Exercise » Line by line, copy the records below exactly.

Dataset records »
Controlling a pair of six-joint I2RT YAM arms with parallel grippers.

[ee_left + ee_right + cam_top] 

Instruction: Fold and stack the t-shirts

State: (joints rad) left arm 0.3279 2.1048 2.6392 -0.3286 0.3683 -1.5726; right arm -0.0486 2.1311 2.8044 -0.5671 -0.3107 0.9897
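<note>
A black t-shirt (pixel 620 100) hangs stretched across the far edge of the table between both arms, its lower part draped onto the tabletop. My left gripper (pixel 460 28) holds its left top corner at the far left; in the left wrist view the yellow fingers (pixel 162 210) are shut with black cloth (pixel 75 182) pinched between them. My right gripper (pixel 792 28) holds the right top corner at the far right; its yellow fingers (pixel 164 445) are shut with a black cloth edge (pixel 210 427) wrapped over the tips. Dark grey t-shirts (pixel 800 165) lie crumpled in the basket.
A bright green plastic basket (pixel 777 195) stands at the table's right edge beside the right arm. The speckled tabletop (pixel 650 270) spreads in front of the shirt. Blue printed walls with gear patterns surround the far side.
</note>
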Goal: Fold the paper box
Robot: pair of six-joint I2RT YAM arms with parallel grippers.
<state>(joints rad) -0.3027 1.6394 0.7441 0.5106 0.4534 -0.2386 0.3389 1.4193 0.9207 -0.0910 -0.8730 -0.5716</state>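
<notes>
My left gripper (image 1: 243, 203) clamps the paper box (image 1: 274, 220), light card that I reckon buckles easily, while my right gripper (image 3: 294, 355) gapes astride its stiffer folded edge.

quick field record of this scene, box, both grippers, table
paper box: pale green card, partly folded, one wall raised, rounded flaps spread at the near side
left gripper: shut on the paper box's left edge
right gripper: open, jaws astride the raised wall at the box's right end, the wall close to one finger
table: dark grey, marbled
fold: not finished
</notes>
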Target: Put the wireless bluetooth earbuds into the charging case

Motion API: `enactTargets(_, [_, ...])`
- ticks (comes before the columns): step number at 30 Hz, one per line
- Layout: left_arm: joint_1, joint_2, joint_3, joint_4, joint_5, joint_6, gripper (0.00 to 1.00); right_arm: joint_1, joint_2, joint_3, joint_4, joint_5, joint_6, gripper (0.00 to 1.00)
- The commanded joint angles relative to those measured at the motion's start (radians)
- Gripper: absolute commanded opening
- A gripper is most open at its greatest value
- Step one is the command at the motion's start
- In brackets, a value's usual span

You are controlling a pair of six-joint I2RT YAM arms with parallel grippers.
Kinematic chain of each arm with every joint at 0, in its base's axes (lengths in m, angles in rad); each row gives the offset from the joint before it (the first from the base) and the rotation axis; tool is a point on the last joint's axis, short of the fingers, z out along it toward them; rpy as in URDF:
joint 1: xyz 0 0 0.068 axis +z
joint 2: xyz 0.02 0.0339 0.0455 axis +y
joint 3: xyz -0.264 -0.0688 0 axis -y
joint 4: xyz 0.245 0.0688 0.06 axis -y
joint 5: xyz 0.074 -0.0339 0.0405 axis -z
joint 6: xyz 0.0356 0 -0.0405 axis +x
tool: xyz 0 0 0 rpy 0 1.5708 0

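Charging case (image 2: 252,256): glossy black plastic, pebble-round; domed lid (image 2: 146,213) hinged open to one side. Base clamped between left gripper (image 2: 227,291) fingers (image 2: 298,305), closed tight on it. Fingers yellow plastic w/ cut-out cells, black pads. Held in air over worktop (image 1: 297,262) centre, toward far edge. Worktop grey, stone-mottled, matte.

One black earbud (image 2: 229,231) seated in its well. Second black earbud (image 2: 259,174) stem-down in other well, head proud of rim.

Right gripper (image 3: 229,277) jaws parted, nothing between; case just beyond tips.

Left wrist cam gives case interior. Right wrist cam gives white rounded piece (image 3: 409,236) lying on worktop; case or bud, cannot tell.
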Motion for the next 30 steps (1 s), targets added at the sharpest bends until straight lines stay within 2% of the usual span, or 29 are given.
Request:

Exercise response »
Controlling a pair of six-joint I2RT YAM arms with parallel grippers.

[ee_left + ee_right + cam_top] 

Instruction: Fold and stack the t-shirts

State: (joints rad) left arm 0.3279 2.1048 2.6392 -0.3286 0.3683 -1.5726; right arm -0.0486 2.1311 2.8044 -0.5671 -0.3107 0.9897
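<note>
A black t-shirt (pixel 620 100) hangs stretched across the far edge of the table between both arms, its lower part draped onto the tabletop. My left gripper (pixel 460 28) holds its left top corner at the far left; in the left wrist view the yellow fingers (pixel 162 210) are shut with black cloth (pixel 75 182) pinched between them. My right gripper (pixel 792 28) holds the right top corner at the far right; its yellow fingers (pixel 164 445) are shut with a black cloth edge (pixel 210 427) wrapped over the tips. Dark grey t-shirts (pixel 800 165) lie crumpled in the basket.
A bright green plastic basket (pixel 777 195) stands at the table's right edge beside the right arm. The speckled tabletop (pixel 650 270) spreads in front of the shirt. Blue printed walls with gear patterns surround the far side.
</note>
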Goal: Fold the paper box
Robot: pair of six-joint I2RT YAM arms with parallel grippers.
<state>(joints rad) -0.3027 1.6394 0.7441 0.5106 0.4534 -0.2386 0.3389 1.4193 0.9207 -0.0910 -0.8730 -0.5716</state>
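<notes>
My left gripper (image 1: 243, 203) clamps the paper box (image 1: 274, 220), light card that I reckon buckles easily, while my right gripper (image 3: 294, 355) gapes astride its stiffer folded edge.

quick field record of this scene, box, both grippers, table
paper box: pale green card, partly folded, one wall raised, rounded flaps spread at the near side
left gripper: shut on the paper box's left edge
right gripper: open, jaws astride the raised wall at the box's right end, the wall close to one finger
table: dark grey, marbled
fold: not finished
</notes>
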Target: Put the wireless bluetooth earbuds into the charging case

Motion API: `enactTargets(_, [_, ...])`
- ticks (comes before the columns): step number at 30 Hz, one per line
- Layout: left_arm: joint_1, joint_2, joint_3, joint_4, joint_5, joint_6, gripper (0.00 to 1.00); right_arm: joint_1, joint_2, joint_3, joint_4, joint_5, joint_6, gripper (0.00 to 1.00)
- The commanded joint angles relative to those measured at the motion's start (radians)
- Gripper: absolute commanded opening
- A gripper is most open at its greatest value
- Step one is the command at the motion's start
- In brackets, a value's usual span

You are controlling a pair of six-joint I2RT YAM arms with parallel grippers.
Kinematic chain of each arm with every joint at 0, in its base's axes (lengths in m, angles in rad); each row gives the offset from the joint before it (the first from the base) and the rotation axis; tool is a point on the last joint's axis, short of the fingers, z out along it toward them; rpy as in URDF:
joint 1: xyz 0 0 0.068 axis +z
joint 2: xyz 0.02 0.0339 0.0455 axis +y
joint 3: xyz -0.264 -0.0688 0 axis -y
joint 4: xyz 0.245 0.0688 0.06 axis -y
joint 5: xyz 0.074 -0.0339 0.0405 axis -z
joint 6: xyz 0.0356 0 -0.0405 axis +x
tool: xyz 0 0 0 rpy 0 1.5708 0

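Charging case (image 2: 252,256): glossy black plastic, pebble-round; domed lid (image 2: 146,213) hinged open to one side. Base clamped between left gripper (image 2: 227,291) fingers (image 2: 298,305), closed tight on it. Fingers yellow plastic w/ cut-out cells, black pads. Held in air over worktop (image 1: 297,262) centre, toward far edge. Worktop grey, stone-mottled, matte.

One black earbud (image 2: 229,231) seated in its well. Second black earbud (image 2: 259,174) stem-down in other well, head proud of rim.

Right gripper (image 3: 229,277) jaws parted, nothing between; case just beyond tips.

Left wrist cam gives case interior. Right wrist cam gives white rounded piece (image 3: 409,236) lying on worktop; case or bud, cannot tell.
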Motion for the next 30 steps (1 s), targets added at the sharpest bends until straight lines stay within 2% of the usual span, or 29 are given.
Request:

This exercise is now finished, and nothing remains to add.